Resul-i Ekrem -sallallahu aleyhi ve sellem- Efendimizin peygamber olarak gönderildiği sırada Tevrat'ı ve İncil'i hakkıyla okuyup anlayan kitap ehli, ona uymak sayesinde rahmete nâil olabileceklerini ellerindeki kitaplarında yazılı olarak buluyorlardı.
Yahudiler Tevrat'ta, hıristiyanlar İncil'de âhir zaman peygamberinin vasıflarını gördüler. Onun gerçekten peygamber olduğunu, kendi oğullarını bilip tanıdıkları gibi tanıyorlar ve gelmesini bekliyorlardı.
Âyet-i kerime'de şöyle buyuruluyor:
"Kendilerine kitap verdiklerimiz onu, öz oğullarını tanıdıkları gibi tanırlar." (Bakara: 146 - En'am: 20)
Âyet-i kerime'de "Seni tanırlar" buyurulmayıp da "Onu tanırlar" buyurulmasında mühim bir incelik vardır.
Şöyle ki; Tevrat'ta "Musa'ya benzer bir peygamber" diye vasıfları anlatılmış bulunduğu için öteden beri ehl-i kitap tarafından: "O peygamber" diye anılır ve böyle tanınırdı. "O" dedikleri zaman bunu anlarlardı. Ancak onun Muhammed Aleyhisselâm olduğunu gösterecek bir belgeye ihtiyaç vardı. Muhammed Aleyhisselâm'ın getirdiği apaçık âyetler karşısında o zamanki ehl-i kitap âlimlerinin hiçbir şekilde şüphe ve tereddüdü kalmamıştı. Bunu çocuklarını bildikleri gibi kesin bir şekilde biliyorlardı.
Nitekim Hazret-i Ömer -radiyallahu anh-, yahudi âlimlerinden müslüman olan Abdullah bin Selâm -radiyallahu anh-e sorduğu zaman şöyle demişti:
"Ben onu oğlumu bildiğimden daha iyi bilirim. Çünkü onda hiçbir şüphe ve tereddüte yer yoktur. Fakat çocuklarımıza gelince, ne bileyim, belki anneleri hiyanet etmiş olabilir."

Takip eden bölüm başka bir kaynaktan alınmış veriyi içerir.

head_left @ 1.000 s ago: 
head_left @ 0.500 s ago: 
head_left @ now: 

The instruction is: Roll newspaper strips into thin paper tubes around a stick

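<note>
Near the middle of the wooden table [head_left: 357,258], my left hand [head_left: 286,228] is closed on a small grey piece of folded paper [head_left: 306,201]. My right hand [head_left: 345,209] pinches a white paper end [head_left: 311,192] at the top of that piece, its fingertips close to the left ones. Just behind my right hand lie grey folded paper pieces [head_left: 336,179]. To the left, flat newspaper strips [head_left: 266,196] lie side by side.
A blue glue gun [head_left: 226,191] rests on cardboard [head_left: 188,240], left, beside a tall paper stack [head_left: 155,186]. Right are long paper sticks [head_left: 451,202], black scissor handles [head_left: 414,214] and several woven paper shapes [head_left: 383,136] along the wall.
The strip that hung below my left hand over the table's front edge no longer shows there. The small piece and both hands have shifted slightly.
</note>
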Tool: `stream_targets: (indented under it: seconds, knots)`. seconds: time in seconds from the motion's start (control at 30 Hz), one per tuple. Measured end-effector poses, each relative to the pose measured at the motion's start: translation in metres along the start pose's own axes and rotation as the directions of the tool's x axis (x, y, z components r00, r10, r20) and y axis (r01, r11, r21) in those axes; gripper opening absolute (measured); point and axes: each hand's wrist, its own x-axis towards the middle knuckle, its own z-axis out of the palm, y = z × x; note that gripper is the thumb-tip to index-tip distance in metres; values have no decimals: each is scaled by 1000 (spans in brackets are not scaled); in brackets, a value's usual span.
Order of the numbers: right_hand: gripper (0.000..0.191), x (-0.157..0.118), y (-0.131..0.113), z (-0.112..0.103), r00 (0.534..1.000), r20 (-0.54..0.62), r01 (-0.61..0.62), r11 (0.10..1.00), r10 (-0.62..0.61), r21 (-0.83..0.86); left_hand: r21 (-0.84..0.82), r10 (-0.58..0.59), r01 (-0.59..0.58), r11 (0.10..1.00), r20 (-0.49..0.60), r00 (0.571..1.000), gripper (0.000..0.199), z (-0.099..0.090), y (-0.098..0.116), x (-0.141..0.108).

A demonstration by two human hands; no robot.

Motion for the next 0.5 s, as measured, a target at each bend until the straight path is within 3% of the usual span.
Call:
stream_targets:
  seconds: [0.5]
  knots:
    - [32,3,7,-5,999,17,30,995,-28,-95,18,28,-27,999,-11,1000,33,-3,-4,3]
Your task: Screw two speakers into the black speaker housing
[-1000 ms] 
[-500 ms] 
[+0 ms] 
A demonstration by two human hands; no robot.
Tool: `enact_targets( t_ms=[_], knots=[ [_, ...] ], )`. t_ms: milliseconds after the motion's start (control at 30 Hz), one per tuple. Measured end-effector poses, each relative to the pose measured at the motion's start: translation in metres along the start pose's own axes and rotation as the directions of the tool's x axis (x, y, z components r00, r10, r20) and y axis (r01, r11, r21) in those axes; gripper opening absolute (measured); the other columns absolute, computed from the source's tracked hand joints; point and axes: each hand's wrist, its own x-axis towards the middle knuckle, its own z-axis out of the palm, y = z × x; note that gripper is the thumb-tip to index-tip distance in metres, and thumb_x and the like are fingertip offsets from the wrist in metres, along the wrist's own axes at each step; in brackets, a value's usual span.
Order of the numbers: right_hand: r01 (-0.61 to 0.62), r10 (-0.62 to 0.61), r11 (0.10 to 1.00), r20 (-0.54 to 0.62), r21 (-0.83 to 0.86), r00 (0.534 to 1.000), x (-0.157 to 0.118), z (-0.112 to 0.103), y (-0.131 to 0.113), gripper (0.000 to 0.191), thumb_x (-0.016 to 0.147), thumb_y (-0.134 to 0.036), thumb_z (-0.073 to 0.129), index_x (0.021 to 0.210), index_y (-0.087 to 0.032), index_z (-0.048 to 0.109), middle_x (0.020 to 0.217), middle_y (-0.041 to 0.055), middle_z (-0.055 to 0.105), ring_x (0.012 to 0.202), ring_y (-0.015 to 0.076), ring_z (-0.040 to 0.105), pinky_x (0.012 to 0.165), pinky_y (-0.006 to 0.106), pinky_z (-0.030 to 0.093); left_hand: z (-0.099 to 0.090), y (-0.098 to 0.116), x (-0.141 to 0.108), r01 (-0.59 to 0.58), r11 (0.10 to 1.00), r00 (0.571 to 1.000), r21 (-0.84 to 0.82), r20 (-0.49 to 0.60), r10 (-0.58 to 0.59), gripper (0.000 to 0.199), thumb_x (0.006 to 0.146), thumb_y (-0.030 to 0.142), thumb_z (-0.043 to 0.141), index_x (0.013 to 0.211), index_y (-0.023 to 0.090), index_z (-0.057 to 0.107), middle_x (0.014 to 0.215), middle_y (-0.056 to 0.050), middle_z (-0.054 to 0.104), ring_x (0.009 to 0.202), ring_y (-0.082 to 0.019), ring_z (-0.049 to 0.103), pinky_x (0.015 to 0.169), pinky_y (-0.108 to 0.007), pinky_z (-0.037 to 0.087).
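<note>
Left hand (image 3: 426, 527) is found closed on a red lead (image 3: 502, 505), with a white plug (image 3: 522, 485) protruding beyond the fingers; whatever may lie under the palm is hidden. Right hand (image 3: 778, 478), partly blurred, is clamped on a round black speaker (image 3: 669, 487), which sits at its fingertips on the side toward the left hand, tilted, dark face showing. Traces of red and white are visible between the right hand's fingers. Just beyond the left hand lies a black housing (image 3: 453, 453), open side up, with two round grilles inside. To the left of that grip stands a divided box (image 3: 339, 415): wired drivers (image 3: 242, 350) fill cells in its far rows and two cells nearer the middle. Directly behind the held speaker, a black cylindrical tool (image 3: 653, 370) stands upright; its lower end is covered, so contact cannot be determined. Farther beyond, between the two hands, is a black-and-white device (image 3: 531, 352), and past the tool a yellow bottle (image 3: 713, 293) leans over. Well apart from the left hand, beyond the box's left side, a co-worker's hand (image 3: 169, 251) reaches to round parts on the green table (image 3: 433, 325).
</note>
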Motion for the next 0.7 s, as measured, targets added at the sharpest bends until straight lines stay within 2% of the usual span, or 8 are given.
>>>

Bunun üzerine Hazret-i Ömer -radiyallahu anh- onun başını öpmüştü.
Bu Âyet-i kerime hususiyetle şunu da ispat ediyor ki, sadece bilmek iman etmek için yeterli değildir. İtaat etmek, boyun eğmek, hakikati gizlemeyip açıktan ikrar ve itiraf etmek de lâzımdır.
Ehl-i kitap âlimleri o peygamberi kalben çok iyi tanıdıkları halde mümin olmamışlar, aksine bile bile gerçeği gizlediklerinden dolayı inatçı kâfirlerden olmuşlardı.
Âyet-i kerime'nin devamında şöyle buyuruluyor:
"Buna rağmen onlardan bir grup, bile bile gerçeği gizlerler." (Bakara: 146)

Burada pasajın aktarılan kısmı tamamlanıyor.